In [None]:
!pip install datasets transformers

In [None]:
from pprint import pprint
from torch.utils.data import Dataset, DataLoader
from transformers import AutoTokenizer, BertModel, BertPreTrainedModel
from datasets import load_dataset
import torch
import torch.nn as nn
from sklearn.metrics import precision_score, recall_score, f1_score, accuracy_score
from torch.nn.utils.rnn import pad_sequence
from itertools import combinations
import random
from torch.optim import Adam
import os
from torch import tensor
import numpy as np
import matplotlib.pyplot as plt
from tqdm.auto import tqdm

In [None]:
class OntoNotesDataset(Dataset):
    def __init__(self, split='train', tokenizer_name='bert-base-uncased', max_length=512):
        self.dataset = load_dataset('conll2012_ontonotesv5', 'english_v12', split=split)
        self.tokenizer = AutoTokenizer.from_pretrained(tokenizer_name, use_fast=True)
        self.max_length = max_length
        self.pos_tags, self.pairs = self.prepare_pairs()
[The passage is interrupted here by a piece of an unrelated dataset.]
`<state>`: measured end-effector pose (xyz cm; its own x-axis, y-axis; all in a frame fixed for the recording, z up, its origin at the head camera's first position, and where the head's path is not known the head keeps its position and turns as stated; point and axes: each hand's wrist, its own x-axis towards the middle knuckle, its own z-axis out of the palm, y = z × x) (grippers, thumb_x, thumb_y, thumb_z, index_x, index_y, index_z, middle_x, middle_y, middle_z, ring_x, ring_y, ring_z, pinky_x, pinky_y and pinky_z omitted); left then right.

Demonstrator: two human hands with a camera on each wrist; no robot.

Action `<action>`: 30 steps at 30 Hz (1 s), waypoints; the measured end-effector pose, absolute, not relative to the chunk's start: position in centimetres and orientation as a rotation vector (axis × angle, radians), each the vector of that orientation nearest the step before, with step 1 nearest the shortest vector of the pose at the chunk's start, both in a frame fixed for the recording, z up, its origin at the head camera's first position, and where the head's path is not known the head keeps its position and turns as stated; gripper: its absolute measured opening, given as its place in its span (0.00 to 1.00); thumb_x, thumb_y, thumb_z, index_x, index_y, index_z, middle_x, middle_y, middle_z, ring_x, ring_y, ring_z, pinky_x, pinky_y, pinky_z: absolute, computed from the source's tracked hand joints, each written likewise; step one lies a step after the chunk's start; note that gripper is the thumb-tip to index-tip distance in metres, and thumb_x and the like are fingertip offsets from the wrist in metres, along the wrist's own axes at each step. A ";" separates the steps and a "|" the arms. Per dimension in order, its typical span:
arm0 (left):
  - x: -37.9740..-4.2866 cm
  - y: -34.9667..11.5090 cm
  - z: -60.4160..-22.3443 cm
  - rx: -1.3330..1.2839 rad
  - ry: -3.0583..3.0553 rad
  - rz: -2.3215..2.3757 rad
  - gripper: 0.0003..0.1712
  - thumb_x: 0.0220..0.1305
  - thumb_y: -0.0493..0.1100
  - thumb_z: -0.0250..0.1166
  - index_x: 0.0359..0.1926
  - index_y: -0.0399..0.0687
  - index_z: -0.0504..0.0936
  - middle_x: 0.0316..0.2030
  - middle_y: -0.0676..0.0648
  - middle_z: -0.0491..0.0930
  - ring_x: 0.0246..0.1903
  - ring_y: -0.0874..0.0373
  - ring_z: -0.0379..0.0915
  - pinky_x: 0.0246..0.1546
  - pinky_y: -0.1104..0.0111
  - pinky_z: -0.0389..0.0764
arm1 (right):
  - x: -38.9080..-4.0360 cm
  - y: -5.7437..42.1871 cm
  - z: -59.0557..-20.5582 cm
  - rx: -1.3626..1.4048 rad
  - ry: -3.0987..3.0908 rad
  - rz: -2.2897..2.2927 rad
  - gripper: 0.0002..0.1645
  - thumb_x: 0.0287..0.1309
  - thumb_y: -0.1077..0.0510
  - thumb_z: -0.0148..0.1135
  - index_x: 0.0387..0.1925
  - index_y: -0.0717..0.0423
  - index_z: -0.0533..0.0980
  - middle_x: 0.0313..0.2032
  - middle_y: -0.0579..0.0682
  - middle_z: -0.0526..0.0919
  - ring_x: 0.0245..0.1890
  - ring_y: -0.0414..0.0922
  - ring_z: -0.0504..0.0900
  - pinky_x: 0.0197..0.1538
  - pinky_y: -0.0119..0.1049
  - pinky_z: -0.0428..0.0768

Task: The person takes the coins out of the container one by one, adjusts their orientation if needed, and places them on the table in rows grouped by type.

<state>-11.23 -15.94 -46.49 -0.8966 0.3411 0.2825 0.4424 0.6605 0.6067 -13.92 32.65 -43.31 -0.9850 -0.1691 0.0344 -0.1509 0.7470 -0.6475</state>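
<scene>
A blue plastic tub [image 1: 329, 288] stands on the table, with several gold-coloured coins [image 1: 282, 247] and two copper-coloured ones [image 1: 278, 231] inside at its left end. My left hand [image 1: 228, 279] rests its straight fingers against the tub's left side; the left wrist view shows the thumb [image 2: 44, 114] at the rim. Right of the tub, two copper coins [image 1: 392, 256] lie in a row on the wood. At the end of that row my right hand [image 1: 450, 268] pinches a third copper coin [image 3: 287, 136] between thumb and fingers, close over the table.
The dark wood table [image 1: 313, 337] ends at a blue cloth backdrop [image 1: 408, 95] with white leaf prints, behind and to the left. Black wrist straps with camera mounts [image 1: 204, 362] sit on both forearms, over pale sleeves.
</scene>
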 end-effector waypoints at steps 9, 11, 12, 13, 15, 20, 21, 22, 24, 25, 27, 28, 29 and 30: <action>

    def prepare_pairs(self):
        pairs = []
        all_pos_tags = []
        total_coreference_spans = 0
        entity_count = 0
        for item in self.dataset:
            document = item['sentences']
            coreference_spans = {}
            coreference_pos_tags_spans = {}
            sentences_pos_tags = {}
            sentences = {}
            sentence_id = 1
            for sentence in document:
                words = sentence['words']
                coref_spans = sentence['coref_spans']
                pos = sentence['pos_tags']
                for span in coref_spans:
                    entity_id, start, end = span
                    if entity_id not in coreference_spans:
                        coreference_spans[entity_id] = []
                        coreference_pos_tags_spans[entity_id] = []
                    coreference_spans[entity_id].append([sentence_id, words[start:end+1]])
                    coreference_pos_tags_spans[entity_id].append([sentence_id, pos[start:end+1]])
                sentences_pos_tags[sentence_id] = pos
                sentences[sentence_id] = words
                sentence_id += 1

            entity_count += len(coreference_spans.keys())
            for entity_id in coreference_spans.keys():
                spans_of_entity = coreference_spans[entity_id]
                pos_tags_of_entity = coreference_pos_tags_spans[entity_id]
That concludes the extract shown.